The legend set forth above shall be removed and the Company shall issue a
certificate without such legend to the holder of the Securities upon which it is
stamped, if, unless otherwise required by state securities laws, (i) such
Securities are registered for resale under the 1933 Act, (ii) in connection with
a sale, assignment or transfer , such holder provides the Company with an
opinion of counsel, reasonably acceptable to the Company, to the effect that a
sale, assignment or transfer of the Securities may be made without registration
under the 1933 Act, or (iii) such holder provides the Company with reasonable
assurances that the Securities can be sold pursuant to Rule 144 without any
restriction as to the number of securities acquired as of a particular date that
can then be immediately sold.

                h.
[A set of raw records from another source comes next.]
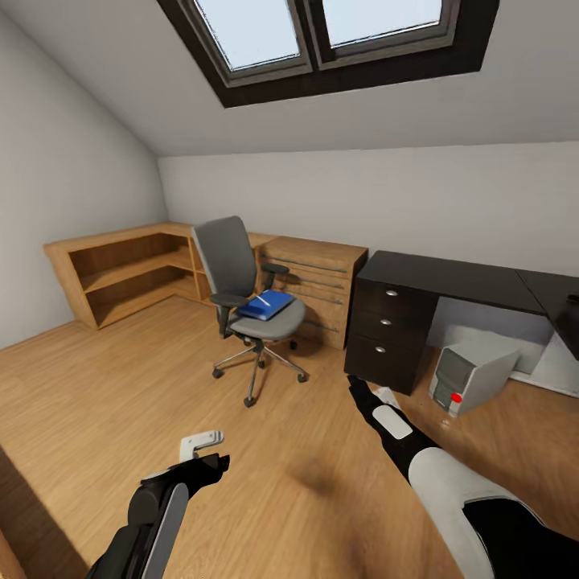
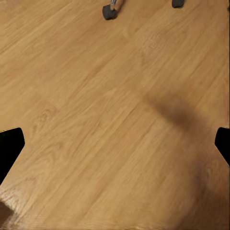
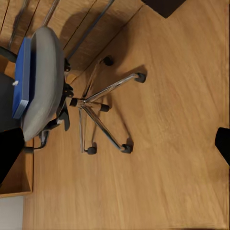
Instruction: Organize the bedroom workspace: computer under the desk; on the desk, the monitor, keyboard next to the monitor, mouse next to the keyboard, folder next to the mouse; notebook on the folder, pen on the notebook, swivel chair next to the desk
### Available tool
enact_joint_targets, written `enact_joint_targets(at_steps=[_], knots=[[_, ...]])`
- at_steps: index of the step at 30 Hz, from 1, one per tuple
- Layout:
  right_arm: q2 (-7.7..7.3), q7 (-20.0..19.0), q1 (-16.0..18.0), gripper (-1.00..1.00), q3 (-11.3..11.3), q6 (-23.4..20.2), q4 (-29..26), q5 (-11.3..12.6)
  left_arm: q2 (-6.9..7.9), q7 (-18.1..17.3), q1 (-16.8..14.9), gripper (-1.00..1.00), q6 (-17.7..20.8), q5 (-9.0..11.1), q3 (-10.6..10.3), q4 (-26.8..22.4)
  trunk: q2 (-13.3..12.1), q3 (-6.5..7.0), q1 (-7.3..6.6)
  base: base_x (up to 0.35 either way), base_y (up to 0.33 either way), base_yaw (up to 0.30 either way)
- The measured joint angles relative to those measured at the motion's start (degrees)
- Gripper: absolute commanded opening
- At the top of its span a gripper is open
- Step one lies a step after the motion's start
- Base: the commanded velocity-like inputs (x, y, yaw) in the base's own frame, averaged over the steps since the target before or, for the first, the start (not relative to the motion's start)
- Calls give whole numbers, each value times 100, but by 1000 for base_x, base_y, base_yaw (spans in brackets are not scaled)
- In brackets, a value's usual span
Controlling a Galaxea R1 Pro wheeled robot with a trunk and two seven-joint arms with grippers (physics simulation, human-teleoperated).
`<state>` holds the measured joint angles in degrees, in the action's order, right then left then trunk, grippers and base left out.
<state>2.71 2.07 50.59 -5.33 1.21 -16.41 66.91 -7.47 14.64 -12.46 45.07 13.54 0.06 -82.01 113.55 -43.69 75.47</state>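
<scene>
Bright blue flat folder (image 1: 266,305) is seen lying on the grey-seated swivel chair (image 1: 241,277), left of the black-topped table (image 1: 450,277). The silver-grey tower computer (image 1: 470,376) stands beneath it. Both grippers' fingers (image 2: 10,148) (image 3: 223,143) are spread wide above wooden floor (image 1: 121,402).

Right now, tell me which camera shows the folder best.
The head view: the folder lies face-up on the swivel chair seat, with its whole blue top visible. The right wrist view catches the folder edge-on against the seat, so only a narrow strip shows. The left wrist view looks at floor and two chair casters.
</scene>
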Motion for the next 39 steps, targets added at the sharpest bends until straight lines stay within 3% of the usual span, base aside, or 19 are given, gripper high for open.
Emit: enact_joint_targets(at_steps=[6, 10, 11, 17, 19, 21, 22, 23, 25, 28, 30, 31, 34, 36, 39], knots=[[9, 0, 0, 100, -12, 10, -10, -23, 0, 0, 0, 100, 0, 0, 2, -10, -241, 117, -132, -344, 0, -259], [21, 5, 0, 100, -93, 22, -37, -242, 0, 3, 0, 100, -11, 0, 2, -13, -401, 190, -220, -345, 0, -234], [28, 7, 0, 100, -181, 68, -55, -556, 1, 6, 0, 100, -40, 0, 2, -15, -441, 208, -242, -345, 0, -143], [30, 58, 0, 100, -259, 300, -348, -1388, 1, 9, 1, 100, -66, 0, 3, -16, -682, 317, -375, -255, 0, -47], [26, 270, -1, 100, -257, 327, -640, -1828, 3, 14, 1, 100, -70, -1, 38, -18, -762, 353, -420, -51, 0, -7], [25, 543, -5, 100, -260, 332, -764, -2077, 3, 15, 1, 100, -71, 0, 51, -19, -842, 388, -465, -20, 0, -3], [24, 992, -19, 100, -264, 326, -980, -2349, 3, 15, 1, 100, -72, -1, 60, -21, -882, 407, -487, -8, 0, -1], [25, 1237, -61, 100, -265, 312, -1158, -2457, 3, 15, 1, 100, -72, 0, 63, -20, -922, 424, -509, -6, 0, -1], [22, 1475, -147, 100, -265, 285, -1411, -2542, 3, 15, 1, 100, -73, 0, 64, -23, -1003, 460, -553, -4, 0, -1], [2, 1996, -587, 100, -326, 109, -2452, -2717, 2, 15, 1, 100, -78, 0, 66, -55, -1123, 514, -619, -2, 0, 0], [-12, 2152, -858, 100, -380, -24, -3014, -2804, -1, 17, 1, 100, -79, 0, 66, -91, -1203, 550, -663, -5, 0, 0], [-27, 2252, -1150, 100, -426, -172, -3562, -2912, -2, 28, 1, 100, -79, 0, 67, -122, -1243, 568, -685, -31, 0, 0], [-47, 2338, -1565, 100, -469, -399, -4314, -3117, -4, 92, 2, 100, -80, -1, 65, -149, -1364, 622, -750, -127, 0, 0], [-59, 2391, -1901, 100, -490, -606, -4925, -3358, -7, 252, 2, 100, -79, 2, 62, -166, -1444, 657, -792, -255, 0, 0], [-58, 2413, -2045, 100, -500, -693, -5180, -3472, -11, 375, 2, 100, -80, 6, 60, -178, -1565, 711, -857, -297, 0, 0]])
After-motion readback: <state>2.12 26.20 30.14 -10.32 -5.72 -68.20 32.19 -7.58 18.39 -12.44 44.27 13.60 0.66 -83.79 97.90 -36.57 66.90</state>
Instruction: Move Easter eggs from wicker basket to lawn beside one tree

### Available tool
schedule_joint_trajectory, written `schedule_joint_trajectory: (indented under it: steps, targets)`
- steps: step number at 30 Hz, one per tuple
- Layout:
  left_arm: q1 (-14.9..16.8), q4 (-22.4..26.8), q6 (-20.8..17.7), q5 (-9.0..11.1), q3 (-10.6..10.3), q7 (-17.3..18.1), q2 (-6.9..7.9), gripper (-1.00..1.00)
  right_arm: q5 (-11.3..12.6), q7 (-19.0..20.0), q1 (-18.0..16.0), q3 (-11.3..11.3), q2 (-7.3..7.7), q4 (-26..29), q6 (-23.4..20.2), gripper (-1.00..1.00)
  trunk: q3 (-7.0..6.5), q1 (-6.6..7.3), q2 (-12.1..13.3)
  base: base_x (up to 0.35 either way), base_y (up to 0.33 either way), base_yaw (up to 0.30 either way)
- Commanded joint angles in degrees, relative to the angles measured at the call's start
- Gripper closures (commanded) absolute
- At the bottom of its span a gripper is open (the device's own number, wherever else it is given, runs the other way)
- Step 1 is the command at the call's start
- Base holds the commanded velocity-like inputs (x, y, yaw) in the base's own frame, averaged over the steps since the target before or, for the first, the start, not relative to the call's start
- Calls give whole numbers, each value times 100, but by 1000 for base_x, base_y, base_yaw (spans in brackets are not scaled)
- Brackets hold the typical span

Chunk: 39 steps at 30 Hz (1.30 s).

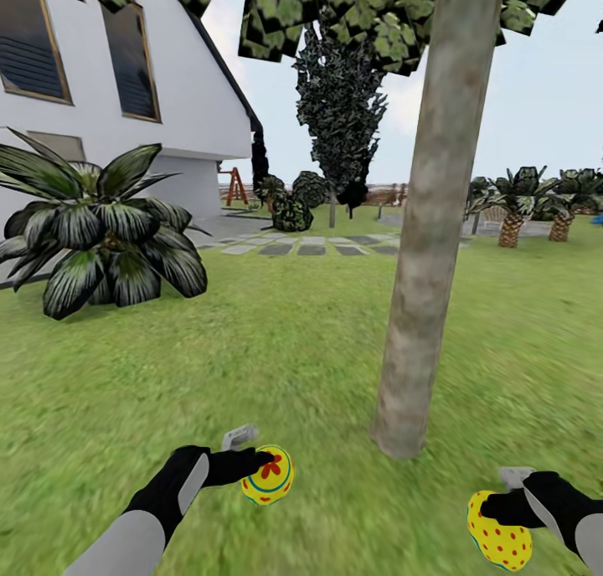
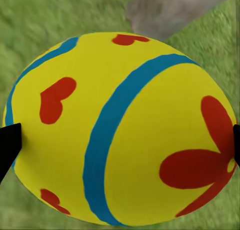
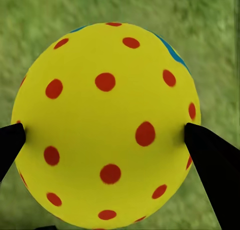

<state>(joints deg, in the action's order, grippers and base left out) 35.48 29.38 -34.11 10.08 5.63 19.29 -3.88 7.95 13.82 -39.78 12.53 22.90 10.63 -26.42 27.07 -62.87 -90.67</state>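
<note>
Lawn (image 1: 276, 350) fills the foreground, running back to a paved path and a white house (image 1: 109, 74) on the left. A broad-leaved shrub (image 1: 100, 224) sits on the grass in front of the house. Tree (image 1: 431, 224): straight grey-brown trunk rising right of centre, its base in the grass between the two arms and a little ahead of them. Dark cypress (image 1: 339, 107) and short palms (image 1: 523, 203) stand far back.

Left hand (image 1: 255, 465) clamped on an egg (image 1: 268, 475) with a red flower mark and blue stripe (image 2: 107, 140), held above the grass near the trunk base. Fingers (image 2: 7, 145) press its sides.

Right hand (image 1: 498, 509) clamped on a red-dotted egg (image 1: 498, 532), to the trunk's right; fingers (image 3: 215, 165) touch both sides.
</note>
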Motion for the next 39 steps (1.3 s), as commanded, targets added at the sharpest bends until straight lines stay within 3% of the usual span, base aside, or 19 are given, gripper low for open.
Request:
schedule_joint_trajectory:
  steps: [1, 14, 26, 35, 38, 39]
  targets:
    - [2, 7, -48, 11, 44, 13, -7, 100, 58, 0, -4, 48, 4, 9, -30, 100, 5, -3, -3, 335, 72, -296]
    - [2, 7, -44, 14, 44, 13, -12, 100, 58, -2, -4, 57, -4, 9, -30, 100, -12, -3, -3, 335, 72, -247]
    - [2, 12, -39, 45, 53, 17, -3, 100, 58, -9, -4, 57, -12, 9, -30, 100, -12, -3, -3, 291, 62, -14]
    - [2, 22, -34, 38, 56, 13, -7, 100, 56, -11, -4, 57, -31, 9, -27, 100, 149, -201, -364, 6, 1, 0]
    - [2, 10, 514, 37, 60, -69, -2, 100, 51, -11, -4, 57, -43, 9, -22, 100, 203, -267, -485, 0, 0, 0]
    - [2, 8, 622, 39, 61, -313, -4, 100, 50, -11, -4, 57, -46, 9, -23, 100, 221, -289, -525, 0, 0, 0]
Authorization; Enforcement; Validity. This Agreement and the
Registration Rights Agreement have been duly and validly authorized, executed
and delivered on behalf of such Buyer and are valid and binding agreements of
such Buyer enforceable against such Buyer in accordance with their terms,
subject as to enforceability to general principles of equity and to applicable
bankruptcy, insolvency, reorganization, moratorium, liquidation and other
similar laws relating to, or affecting generally, the enforcement of applicable
creditors' rights and remedies.

                i. Residency. Such Buyer is a resident of that jurisdiction
specified in its address on the Schedule of Buyers.

        3. REPRESENTATIONS AND WARRANTIES OF THE COMPANY.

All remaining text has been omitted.